Możesz się tylko cieszyć, że badanie już za kilka dni, zrobisz i od razu będziesz wiedzieć, czy wszystko w porządku, czy coś nie tak. Pomyśl, że w końcu skończą się Twoje lęki przed rakiem jelita. :)
Będzie dobrze, zobaczysz. :)
-
Majo jak czuje się Tato? A twój Basia 40?

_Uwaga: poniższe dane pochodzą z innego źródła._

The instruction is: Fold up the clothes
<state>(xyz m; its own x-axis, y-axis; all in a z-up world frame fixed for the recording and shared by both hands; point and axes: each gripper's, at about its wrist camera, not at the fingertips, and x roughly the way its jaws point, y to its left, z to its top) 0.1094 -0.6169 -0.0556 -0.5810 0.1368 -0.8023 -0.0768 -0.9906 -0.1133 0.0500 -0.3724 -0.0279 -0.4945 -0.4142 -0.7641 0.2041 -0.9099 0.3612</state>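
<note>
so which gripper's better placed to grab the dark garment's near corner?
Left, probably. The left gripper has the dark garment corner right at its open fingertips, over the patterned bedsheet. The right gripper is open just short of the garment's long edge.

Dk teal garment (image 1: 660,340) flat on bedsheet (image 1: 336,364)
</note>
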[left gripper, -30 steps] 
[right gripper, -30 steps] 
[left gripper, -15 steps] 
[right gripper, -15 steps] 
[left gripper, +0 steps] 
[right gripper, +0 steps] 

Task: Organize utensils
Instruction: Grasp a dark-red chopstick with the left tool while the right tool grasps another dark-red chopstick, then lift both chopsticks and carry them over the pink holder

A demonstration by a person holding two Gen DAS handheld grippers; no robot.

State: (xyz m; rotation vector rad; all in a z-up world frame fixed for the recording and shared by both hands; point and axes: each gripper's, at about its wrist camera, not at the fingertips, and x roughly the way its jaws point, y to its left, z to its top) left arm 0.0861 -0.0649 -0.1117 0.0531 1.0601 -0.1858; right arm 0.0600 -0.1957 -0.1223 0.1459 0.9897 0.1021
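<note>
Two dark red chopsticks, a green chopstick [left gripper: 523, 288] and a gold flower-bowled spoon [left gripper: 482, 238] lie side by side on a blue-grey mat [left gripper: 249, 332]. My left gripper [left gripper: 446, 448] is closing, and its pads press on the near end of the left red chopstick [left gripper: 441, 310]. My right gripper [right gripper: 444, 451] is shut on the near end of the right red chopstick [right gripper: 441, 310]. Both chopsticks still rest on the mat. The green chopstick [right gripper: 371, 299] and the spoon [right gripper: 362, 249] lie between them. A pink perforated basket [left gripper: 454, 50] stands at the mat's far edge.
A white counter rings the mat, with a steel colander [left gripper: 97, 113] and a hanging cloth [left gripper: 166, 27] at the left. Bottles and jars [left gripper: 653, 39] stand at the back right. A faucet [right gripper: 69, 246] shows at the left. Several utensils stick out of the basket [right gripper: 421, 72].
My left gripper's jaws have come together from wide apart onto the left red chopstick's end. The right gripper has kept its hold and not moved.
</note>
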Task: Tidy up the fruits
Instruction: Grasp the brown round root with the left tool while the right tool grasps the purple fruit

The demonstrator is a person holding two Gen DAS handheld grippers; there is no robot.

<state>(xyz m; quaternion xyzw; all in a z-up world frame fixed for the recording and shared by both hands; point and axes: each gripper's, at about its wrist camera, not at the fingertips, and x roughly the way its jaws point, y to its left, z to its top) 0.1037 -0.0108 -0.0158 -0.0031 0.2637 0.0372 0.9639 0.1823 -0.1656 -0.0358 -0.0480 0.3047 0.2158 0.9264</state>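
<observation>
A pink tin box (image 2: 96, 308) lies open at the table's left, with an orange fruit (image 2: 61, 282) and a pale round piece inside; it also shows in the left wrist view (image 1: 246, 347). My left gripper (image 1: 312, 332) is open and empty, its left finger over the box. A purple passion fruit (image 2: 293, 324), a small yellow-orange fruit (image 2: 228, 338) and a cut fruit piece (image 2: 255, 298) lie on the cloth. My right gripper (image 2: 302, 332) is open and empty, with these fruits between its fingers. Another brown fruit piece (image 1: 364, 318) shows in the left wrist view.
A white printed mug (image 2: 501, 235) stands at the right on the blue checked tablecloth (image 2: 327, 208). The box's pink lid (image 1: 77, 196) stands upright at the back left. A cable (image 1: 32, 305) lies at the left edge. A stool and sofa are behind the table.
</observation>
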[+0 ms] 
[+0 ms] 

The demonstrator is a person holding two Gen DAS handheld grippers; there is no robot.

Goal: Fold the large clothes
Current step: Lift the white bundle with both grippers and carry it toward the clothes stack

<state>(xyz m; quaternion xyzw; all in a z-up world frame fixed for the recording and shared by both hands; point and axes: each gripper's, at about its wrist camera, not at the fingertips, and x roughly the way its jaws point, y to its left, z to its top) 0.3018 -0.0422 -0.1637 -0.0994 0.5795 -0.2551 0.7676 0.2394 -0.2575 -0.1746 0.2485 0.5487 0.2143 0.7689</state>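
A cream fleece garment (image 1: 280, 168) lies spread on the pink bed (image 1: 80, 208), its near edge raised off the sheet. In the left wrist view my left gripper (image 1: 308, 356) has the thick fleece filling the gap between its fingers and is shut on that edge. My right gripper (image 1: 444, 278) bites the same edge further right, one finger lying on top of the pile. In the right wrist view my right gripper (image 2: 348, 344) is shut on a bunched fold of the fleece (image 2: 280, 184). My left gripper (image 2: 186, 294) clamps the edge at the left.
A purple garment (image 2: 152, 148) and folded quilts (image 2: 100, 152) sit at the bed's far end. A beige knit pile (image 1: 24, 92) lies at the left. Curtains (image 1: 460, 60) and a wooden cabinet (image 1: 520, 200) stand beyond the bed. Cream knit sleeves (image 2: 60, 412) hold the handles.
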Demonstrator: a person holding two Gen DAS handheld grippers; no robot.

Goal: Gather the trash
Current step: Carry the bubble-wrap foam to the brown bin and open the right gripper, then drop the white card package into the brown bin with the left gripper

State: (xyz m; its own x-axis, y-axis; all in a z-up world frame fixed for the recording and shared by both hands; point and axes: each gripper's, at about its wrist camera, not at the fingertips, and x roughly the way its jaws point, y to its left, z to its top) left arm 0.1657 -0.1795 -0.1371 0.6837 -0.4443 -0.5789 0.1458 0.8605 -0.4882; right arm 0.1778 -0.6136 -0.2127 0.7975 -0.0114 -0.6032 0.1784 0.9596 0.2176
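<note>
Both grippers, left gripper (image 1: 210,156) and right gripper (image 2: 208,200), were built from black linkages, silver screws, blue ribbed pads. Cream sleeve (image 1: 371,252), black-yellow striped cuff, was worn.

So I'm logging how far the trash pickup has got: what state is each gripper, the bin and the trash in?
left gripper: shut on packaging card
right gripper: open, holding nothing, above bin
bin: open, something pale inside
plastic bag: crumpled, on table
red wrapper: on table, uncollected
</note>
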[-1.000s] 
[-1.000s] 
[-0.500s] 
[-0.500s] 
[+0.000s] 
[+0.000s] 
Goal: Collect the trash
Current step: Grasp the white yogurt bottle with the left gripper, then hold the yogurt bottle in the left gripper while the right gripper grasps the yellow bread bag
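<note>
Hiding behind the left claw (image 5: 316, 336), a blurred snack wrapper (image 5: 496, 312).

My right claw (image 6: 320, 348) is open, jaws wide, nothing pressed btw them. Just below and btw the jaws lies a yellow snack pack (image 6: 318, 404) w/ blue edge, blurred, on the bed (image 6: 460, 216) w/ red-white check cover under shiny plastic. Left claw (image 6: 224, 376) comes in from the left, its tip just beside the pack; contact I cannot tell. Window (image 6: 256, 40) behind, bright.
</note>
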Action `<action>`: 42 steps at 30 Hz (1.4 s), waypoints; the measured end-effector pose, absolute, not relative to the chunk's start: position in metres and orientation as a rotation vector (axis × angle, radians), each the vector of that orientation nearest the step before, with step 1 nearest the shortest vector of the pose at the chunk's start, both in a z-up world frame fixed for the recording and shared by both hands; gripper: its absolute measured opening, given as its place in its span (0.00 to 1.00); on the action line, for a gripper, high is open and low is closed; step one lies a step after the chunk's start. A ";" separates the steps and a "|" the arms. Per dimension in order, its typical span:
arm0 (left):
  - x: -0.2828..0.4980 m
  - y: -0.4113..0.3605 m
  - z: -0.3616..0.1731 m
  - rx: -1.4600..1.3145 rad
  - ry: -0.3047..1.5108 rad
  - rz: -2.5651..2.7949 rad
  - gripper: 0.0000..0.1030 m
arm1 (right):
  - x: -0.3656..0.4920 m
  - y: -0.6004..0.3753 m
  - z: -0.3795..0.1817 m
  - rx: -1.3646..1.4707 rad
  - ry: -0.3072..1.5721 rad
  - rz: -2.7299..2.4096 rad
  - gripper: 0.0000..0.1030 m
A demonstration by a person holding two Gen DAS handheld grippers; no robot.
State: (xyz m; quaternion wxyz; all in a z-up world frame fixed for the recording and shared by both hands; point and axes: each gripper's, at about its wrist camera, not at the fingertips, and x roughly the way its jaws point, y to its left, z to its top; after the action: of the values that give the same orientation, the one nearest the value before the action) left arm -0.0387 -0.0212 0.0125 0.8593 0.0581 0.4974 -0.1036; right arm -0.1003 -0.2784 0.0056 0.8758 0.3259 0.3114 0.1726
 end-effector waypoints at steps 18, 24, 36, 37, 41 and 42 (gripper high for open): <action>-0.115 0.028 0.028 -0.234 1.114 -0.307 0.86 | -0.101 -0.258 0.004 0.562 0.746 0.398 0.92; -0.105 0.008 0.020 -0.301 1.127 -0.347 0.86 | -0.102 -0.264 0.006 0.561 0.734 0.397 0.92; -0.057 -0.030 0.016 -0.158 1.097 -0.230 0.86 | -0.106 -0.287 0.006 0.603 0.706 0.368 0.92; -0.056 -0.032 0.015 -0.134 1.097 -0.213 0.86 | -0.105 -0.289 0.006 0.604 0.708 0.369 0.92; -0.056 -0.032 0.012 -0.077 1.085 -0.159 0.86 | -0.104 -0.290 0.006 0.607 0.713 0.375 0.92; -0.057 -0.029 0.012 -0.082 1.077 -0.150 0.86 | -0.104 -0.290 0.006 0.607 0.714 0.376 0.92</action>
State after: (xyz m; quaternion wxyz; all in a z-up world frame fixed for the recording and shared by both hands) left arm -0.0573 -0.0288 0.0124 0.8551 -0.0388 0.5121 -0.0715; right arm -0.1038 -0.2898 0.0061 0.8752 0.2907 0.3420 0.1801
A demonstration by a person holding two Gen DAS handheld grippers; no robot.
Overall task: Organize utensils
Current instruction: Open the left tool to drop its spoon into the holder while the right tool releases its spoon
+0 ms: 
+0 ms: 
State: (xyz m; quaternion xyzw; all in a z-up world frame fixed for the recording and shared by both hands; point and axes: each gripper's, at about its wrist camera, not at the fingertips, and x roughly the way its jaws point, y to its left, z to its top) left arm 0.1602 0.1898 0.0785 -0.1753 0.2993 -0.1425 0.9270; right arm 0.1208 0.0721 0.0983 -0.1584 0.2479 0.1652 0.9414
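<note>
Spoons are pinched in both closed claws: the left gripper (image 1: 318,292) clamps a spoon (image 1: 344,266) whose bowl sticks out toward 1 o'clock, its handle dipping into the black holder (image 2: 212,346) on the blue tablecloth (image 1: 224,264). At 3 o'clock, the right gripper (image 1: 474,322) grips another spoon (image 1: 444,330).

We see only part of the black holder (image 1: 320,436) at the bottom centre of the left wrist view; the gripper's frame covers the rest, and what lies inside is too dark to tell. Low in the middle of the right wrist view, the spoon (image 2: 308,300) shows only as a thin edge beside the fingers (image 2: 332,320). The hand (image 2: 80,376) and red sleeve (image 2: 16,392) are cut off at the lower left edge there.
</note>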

Mojemu wrócił apetyt, sam bardzo się cieszy, że je i nie może uwierzyć, że do takiego stanu się doprowadził. Wyniki mają być jutro lub w poniedziałek. Wolałabym poniedziałek, żebyśmy jeszcze ten weekend mieli w miarę normalny. Chciałabym, żeby tato "rozkręcił "się z jedzeniem zanim usłyszy o gadzie. Idziemy jutro do rodzinnej na ściągnięcie szwów. I tu moje pytanie -cxy nadal trzeba nosić opatrunek po usunięciu szwów? Tato nosi pas i tak mi się wydaje ze przydałoby się nadal zakładać opatrunki. Jak to jest u Was?